Srinivas is interested in astronomy and Mira uses this to pull him to her residence to know him closely. Their connection blossoms during a stargazing session, and they grow closer, sharing secrets and exchanging phone numbers. However, late-night calls with Srinivas raise Anila’s concerns, as she fears Mira might lose focus during this crucial academic year. Anila decides to meet Sri and invites him home. Despite her initial reservations, she finds him quite mature for his age and allows the two to study together at their house. Over time, the trio share lively conversations, with Anila often reminiscing about her school days.
What is very bold about the film is Mira’s visits to the nearest internet parlour and bringing books to find out much more about the erogenous areas in her body, the parts that are more sensitive to sexual desire, and even tries to examine her private parts herself in the mirror within the privacy of her bedroom. These scenes are visually quite uncomfortable but are very bold indeed. These might induce some parts of the audience to look away but these are facts we cannot and should not avoid. She even discusses these with her best friend and with Srinivas.
This gritty and very daring film with two women in the centre, one a mother and the other, a daughter, could reach a level of excellence in narration mainly due to the outstanding performance of the actors in this strange, triangular story revolving purely around sex.
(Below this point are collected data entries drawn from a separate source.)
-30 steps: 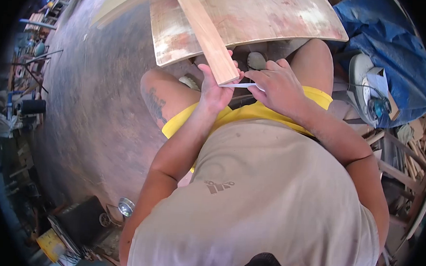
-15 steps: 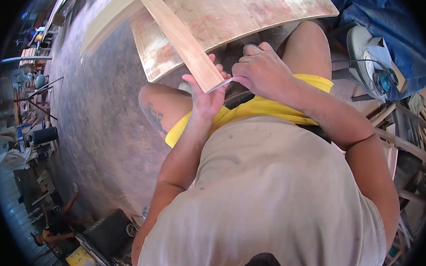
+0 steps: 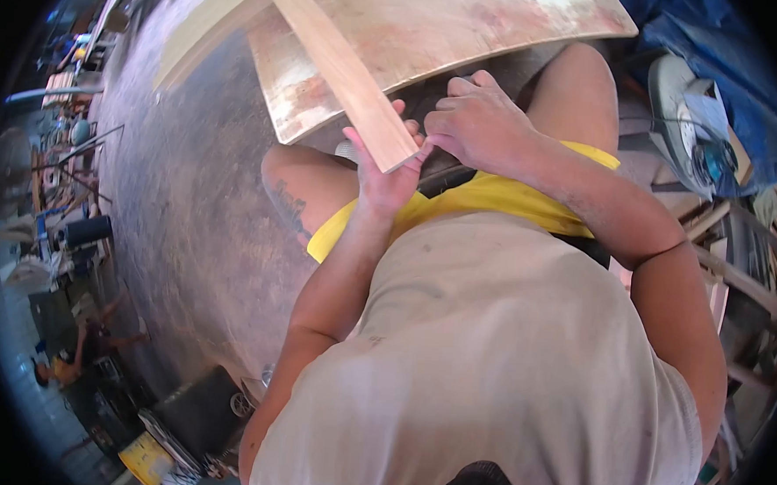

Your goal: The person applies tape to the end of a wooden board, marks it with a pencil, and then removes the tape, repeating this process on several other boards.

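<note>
A long, pale wooden board (image 3: 345, 69) slopes from the upper left down towards my lap, its near end cut square. My left hand (image 3: 388, 188) cradles that near end from below, thumb along one edge and fingertips curling up at the other. Close by the right edge of the board's end, my right hand (image 3: 481, 124) is closed with thumb and fingers pinched together, touching or almost touching the left fingertips. What the pinch holds, if anything, is hidden. Beneath the far part of the board is a stained plywood panel (image 3: 470, 36).
Another pale board (image 3: 197, 35) lies past the panel's left side. On the right, a power tool with a teal body (image 3: 716, 161) rests near a blue tarp (image 3: 756, 95) and stacked wood scraps (image 3: 738, 270). Another person (image 3: 70, 362) is at far lower left, among clutter.
The view has shifted slightly, moving the scene a little to the right. The thin pale sliver seen earlier between my right fingers and the board's end no longer shows. My left hand keeps its hold.
</note>
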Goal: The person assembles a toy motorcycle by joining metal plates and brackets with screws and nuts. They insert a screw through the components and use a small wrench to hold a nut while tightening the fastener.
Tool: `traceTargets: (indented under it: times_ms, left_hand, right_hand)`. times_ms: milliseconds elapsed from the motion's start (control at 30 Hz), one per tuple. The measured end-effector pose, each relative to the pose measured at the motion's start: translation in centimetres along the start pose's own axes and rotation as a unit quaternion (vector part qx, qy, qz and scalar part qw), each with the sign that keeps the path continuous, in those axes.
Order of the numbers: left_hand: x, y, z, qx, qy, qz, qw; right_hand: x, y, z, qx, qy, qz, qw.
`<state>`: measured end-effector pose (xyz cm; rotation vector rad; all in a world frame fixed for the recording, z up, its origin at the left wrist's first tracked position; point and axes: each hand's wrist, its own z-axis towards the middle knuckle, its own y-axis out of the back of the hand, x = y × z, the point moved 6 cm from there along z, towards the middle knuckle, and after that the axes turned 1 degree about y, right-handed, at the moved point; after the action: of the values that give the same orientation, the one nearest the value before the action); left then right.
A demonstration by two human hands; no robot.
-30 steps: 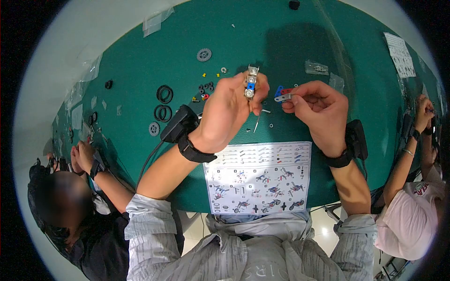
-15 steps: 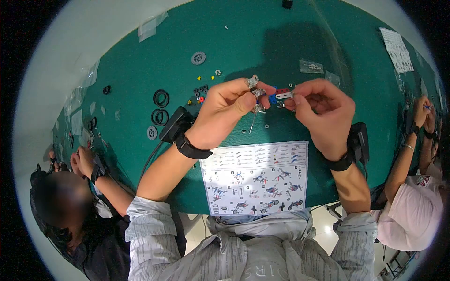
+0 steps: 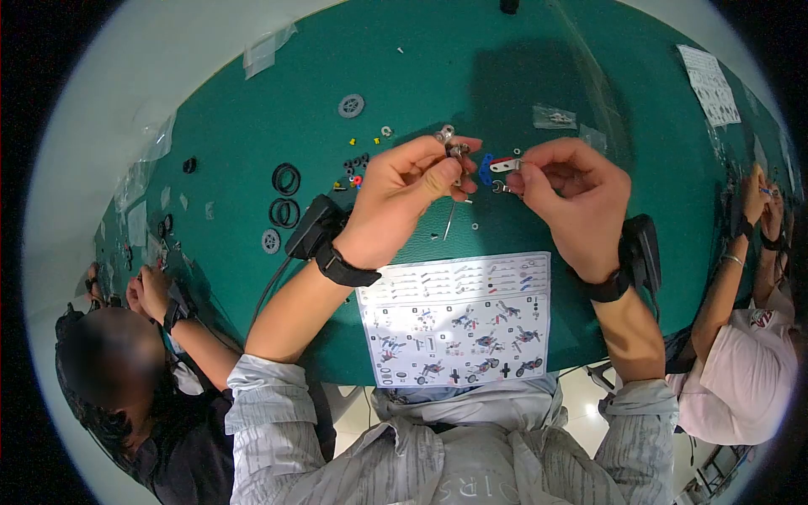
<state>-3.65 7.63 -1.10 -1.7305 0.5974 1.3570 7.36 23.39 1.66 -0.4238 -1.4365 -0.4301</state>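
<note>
My left hand [image 3: 412, 181] is closed around a small silver metal assembly [image 3: 457, 151], pinched between thumb and fingers; part of it is hidden. A pale, perforated metal strip [image 3: 503, 167] sticks out from the pinched thumb and fingertips of my right hand [image 3: 572, 177]. Right behind the strip shows a red piece [image 3: 502, 159]. Between the hands is a blue plastic piece [image 3: 486, 172], and the jaws of a small spanner [image 3: 500, 187] show just below my right fingertips. Under my left hand, a thin metal rod [image 3: 449, 222] points toward me.
A printed instruction sheet [image 3: 454, 324] lies at the near table edge. Left of my hands are black rubber rings [image 3: 286, 179], grey wheels [image 3: 351, 106] and small loose parts [image 3: 356, 162]. A plastic bag [image 3: 555, 117] lies beyond my right hand. People work on both sides.
The metal assembly in my left hand has turned and drawn slightly away from the right hand's strip, widening the gap. The view has shifted a little.
</note>
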Motion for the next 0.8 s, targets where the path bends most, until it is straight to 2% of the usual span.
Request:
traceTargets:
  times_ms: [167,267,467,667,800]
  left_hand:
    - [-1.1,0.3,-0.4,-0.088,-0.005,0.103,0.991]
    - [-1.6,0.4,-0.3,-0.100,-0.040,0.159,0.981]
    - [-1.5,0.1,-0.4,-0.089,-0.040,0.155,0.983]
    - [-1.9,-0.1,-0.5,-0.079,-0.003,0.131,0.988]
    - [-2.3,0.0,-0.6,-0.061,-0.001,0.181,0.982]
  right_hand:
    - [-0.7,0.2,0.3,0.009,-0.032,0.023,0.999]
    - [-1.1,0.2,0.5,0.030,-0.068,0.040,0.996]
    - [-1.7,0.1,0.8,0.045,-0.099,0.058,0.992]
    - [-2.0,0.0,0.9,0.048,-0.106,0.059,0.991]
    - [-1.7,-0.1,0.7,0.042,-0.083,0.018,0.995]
This is not only about Mira’s sexual awakening. It is also about her mother Anila, who is reasonably young and sex-starved by reason of her husband’s absence. She is married, she is the mother of a teenaged daughter and therefore, her sexual cravings are natural. What might seem not very natural is her growing proximity to Srinivas who is confused to begin with but eases out slowly.
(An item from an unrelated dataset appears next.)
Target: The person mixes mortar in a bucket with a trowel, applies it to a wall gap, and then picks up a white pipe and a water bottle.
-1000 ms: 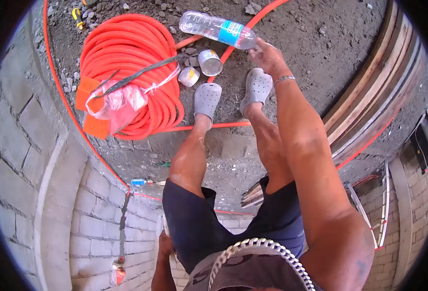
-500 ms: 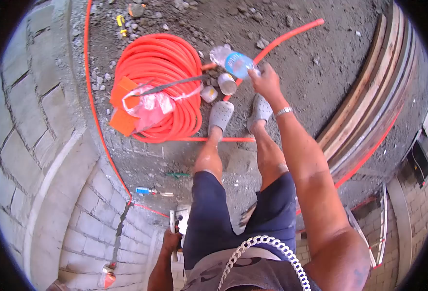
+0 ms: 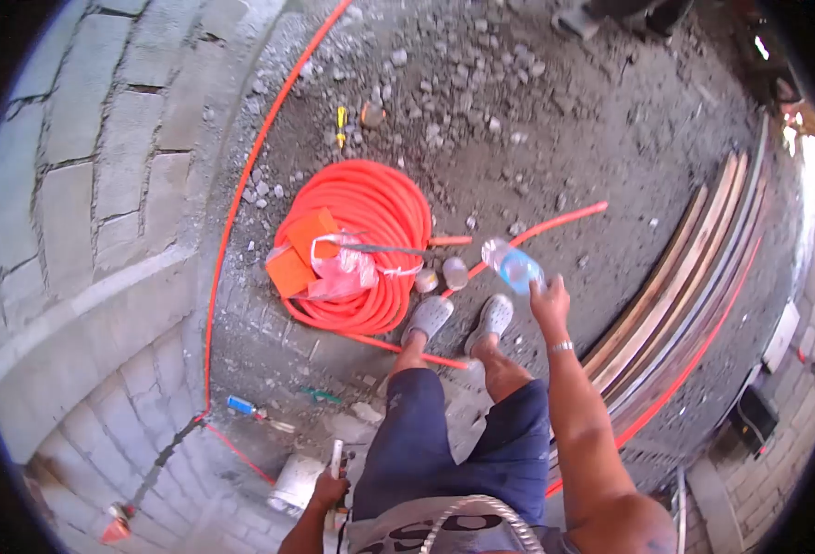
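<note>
My right hand (image 3: 549,301) is closed on the neck end of a clear plastic bottle (image 3: 518,269) with a blue label, tilted out over the dirt. Two small round containers (image 3: 455,272) stand just left of the bottle, by my shoes. Down at my left side, my left hand (image 3: 330,487) wraps round a pale stick-like handle (image 3: 337,454); the rest of that item is mostly hidden. A large coil of orange corrugated tubing (image 3: 384,208) lies in front of me, with orange pieces and a clear plastic bag (image 3: 345,275) on it.
Long wooden boards (image 3: 659,286) lie at the right. A block wall (image 3: 84,203) rises at the left, with a thin orange tube (image 3: 232,212) along its foot. A white bucket (image 3: 294,485), a blue can (image 3: 240,404) and a yellow-handled tool (image 3: 341,125) are on the ground.
The view has tilted up and turned, showing more ground ahead and dark shapes at the top. My right hand still grips the bottle; my left still holds the pale handle.
</note>
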`<state>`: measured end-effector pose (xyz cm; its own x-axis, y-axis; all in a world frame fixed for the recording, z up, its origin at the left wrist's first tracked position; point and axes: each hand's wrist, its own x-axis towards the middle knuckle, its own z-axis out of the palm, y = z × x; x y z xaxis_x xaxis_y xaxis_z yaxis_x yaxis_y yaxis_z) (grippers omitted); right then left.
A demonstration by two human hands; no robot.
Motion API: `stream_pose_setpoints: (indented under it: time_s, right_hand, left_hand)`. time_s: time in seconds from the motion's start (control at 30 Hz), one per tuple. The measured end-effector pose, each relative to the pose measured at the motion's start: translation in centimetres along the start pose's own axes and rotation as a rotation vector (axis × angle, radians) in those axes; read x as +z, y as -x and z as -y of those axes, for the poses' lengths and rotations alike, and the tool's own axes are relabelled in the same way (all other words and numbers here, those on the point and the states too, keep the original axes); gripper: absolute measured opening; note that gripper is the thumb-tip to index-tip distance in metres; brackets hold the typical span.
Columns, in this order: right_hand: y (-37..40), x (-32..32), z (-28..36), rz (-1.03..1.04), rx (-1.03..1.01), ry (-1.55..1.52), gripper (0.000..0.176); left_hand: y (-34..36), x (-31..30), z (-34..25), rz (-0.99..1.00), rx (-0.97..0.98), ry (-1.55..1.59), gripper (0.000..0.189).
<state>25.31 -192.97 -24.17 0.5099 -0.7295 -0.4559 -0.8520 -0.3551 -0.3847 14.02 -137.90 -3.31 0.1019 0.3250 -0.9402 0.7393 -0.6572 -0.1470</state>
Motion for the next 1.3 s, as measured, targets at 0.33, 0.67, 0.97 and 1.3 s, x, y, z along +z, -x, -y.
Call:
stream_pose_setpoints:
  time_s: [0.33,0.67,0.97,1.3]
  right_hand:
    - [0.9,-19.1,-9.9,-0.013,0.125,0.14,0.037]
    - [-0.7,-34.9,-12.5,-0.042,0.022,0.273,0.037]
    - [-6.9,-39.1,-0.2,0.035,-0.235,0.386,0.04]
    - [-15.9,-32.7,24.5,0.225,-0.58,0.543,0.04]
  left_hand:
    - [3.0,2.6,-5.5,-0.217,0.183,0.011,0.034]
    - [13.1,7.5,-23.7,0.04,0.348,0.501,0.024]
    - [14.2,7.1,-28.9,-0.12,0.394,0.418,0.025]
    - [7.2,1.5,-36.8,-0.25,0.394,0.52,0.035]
The sub-plot describes how Anila begins to deal with the young Srinivas and to guard her daughter from getting too close to the boy, asks him to share the bed with her and sleep in her room. As if this is not enough, she locks the door from the inside leaving Mira to keep wondering about this strange behaviour by her mother and does not like it at all. There are brief scenes between Anila and Srinivas that suggest that Anila is physically attracted to her own daughter’s boyfriend and this disturbs Mira while Srinivas is terribly confused. This is the director’s clear pointing out to the sexual deprivation where a relatively young Anila is a grass widow and is deprived of a normal sex life.
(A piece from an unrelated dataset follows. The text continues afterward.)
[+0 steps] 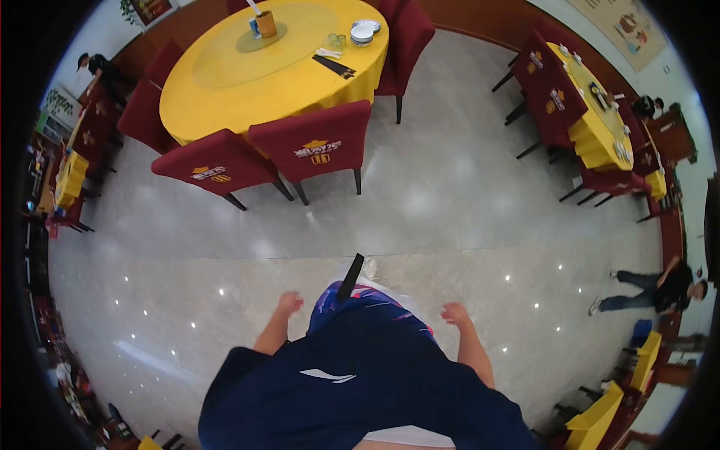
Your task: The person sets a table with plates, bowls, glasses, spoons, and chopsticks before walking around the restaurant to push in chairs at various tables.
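Observation:
My left hand (pixel 289 302) hangs beside my body at waist height, its fingers loosely bent and nothing held. On the other side my right hand (pixel 454 313) is out from the hip, fingers somewhat apart and also without any object. Between them are my dark blue shirt (pixel 360 345) and patterned shorts (pixel 375 298). A black strap (pixel 350 277) dangles in front of the shorts. Neither hand touches furniture; the nearest chairs (pixel 311 146) are dark red and stand ahead at a round table (pixel 225 101) with a yellow cloth.
On the round table are stacked dishes (pixel 361 34), glasses (pixel 336 41), black chopstick sleeves (pixel 334 66) and an orange holder (pixel 265 24). A long yellow-clothed table (pixel 596 105) stands right. One person (pixel 660 289) is at the right, another (pixel 101 75) at far left. Shiny tiled floor (pixel 420 217) surrounds me.

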Demonstrator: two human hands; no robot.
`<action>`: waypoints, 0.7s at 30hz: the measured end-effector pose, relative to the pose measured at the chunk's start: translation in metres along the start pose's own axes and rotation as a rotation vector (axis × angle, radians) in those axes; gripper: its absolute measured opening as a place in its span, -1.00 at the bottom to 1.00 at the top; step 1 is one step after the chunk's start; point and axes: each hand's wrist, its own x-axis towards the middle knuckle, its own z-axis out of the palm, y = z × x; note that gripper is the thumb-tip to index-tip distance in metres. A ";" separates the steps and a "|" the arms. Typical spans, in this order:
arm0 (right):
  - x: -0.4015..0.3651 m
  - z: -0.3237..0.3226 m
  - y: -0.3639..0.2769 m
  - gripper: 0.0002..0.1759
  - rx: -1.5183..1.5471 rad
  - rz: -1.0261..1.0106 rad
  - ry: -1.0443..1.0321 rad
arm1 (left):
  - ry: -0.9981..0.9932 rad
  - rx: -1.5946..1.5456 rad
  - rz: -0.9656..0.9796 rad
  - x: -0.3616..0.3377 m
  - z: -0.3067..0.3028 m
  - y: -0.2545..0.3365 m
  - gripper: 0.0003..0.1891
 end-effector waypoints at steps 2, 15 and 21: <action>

But once Mira and Srinivas have had their virginity stripped in a hilly location away from their residence, the film comes to an uncertain closure. It is the brilliant performances of all the characters with an emphasis on the brilliant performances of debutant Preeti Panigrahi as Mira, Kani Kusruti as Anila and Kesav Binoy Kiron as the constantly confused Srinivas. He goes away to a different town and the so-called “affair” fades away making Girls Will Be Girls a very bold and challenging film. Also, a too-much-in-the-face, problematic one.